------ Dataset section ------

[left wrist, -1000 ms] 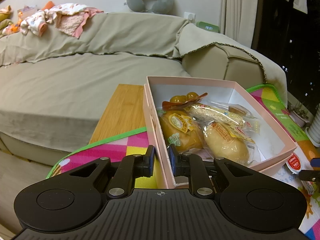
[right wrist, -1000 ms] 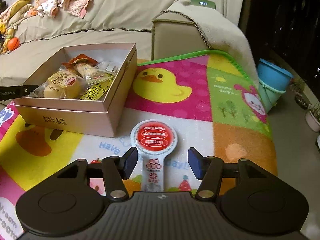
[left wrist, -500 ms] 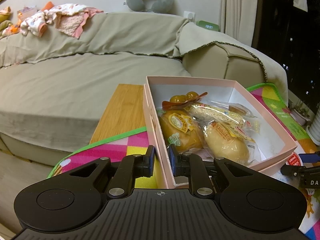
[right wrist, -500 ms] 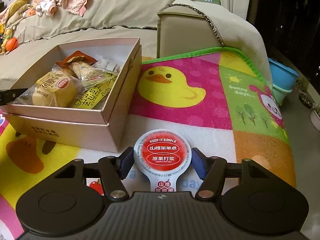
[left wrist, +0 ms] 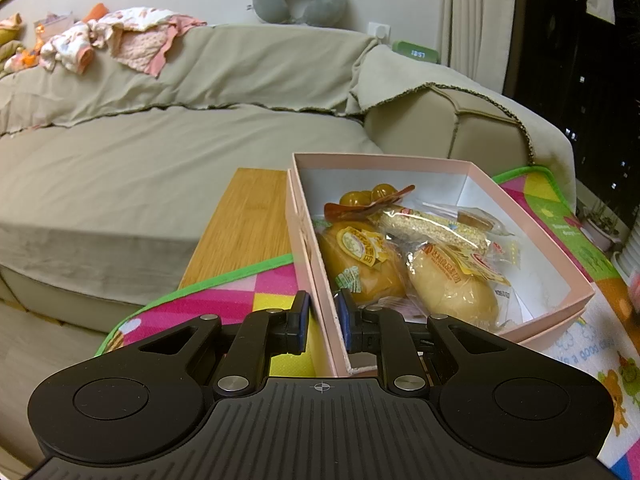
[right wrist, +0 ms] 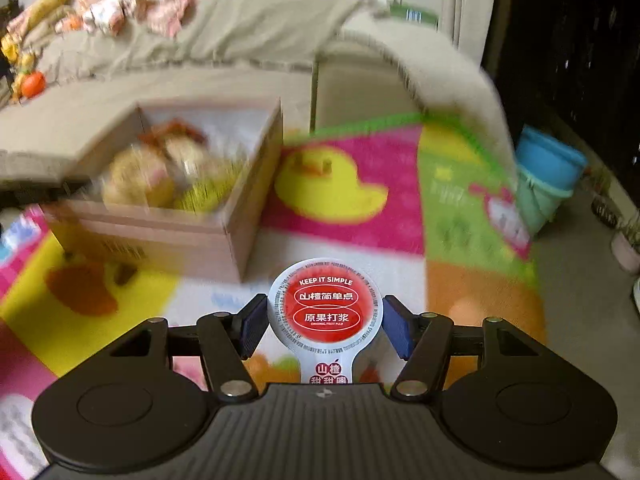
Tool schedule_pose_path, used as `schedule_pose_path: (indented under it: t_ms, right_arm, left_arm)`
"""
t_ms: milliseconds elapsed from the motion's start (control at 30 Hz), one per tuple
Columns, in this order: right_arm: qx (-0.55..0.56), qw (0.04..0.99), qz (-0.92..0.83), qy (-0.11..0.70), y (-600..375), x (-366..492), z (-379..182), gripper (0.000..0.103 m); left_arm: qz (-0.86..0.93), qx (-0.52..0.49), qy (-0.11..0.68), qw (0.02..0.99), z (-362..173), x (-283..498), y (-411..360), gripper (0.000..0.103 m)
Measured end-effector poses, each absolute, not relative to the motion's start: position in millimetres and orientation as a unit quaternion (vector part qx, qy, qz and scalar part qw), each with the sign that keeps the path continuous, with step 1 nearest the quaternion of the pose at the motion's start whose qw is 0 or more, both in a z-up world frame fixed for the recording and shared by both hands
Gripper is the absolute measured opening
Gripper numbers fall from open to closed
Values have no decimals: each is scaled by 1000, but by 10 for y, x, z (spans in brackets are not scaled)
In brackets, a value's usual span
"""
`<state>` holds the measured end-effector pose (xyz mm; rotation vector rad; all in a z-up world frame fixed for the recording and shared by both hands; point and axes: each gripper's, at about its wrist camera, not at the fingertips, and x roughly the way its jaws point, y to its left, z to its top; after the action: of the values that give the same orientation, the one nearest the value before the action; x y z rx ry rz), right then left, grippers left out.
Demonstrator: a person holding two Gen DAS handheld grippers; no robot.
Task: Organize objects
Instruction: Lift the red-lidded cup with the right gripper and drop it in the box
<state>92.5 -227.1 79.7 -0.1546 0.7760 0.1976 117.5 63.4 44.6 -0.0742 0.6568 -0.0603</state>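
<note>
A pink cardboard box (left wrist: 440,162) holds several wrapped snacks, among them two bread buns (left wrist: 452,292) and a grain bar. My left gripper (left wrist: 322,322) is shut on the box's near left wall. My right gripper (right wrist: 325,322) is shut on a round red-and-white hawthorn snack cup (right wrist: 326,312) and holds it above the play mat, to the right of the box (right wrist: 168,232). The right wrist view is motion-blurred.
The box sits on a colourful play mat (right wrist: 344,196) over a wooden table (left wrist: 244,224). A beige sofa (left wrist: 140,168) with clothes stands behind. A blue bucket (right wrist: 548,172) is on the floor at the right.
My right gripper closed on the snack cup and lifted it off the mat, moving toward the box. My left gripper has stayed clamped on the box wall.
</note>
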Motion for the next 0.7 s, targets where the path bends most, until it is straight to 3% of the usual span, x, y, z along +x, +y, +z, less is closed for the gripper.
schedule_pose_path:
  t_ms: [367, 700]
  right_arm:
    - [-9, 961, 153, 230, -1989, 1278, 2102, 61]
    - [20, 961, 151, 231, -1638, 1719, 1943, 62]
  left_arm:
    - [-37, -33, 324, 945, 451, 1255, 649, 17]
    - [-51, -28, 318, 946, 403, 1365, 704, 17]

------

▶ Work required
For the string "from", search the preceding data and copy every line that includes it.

▶ Problem solution
t_ms: milliseconds elapsed from the motion's start (control at 30 Hz), one per tuple
Gripper numbers fall from open to closed

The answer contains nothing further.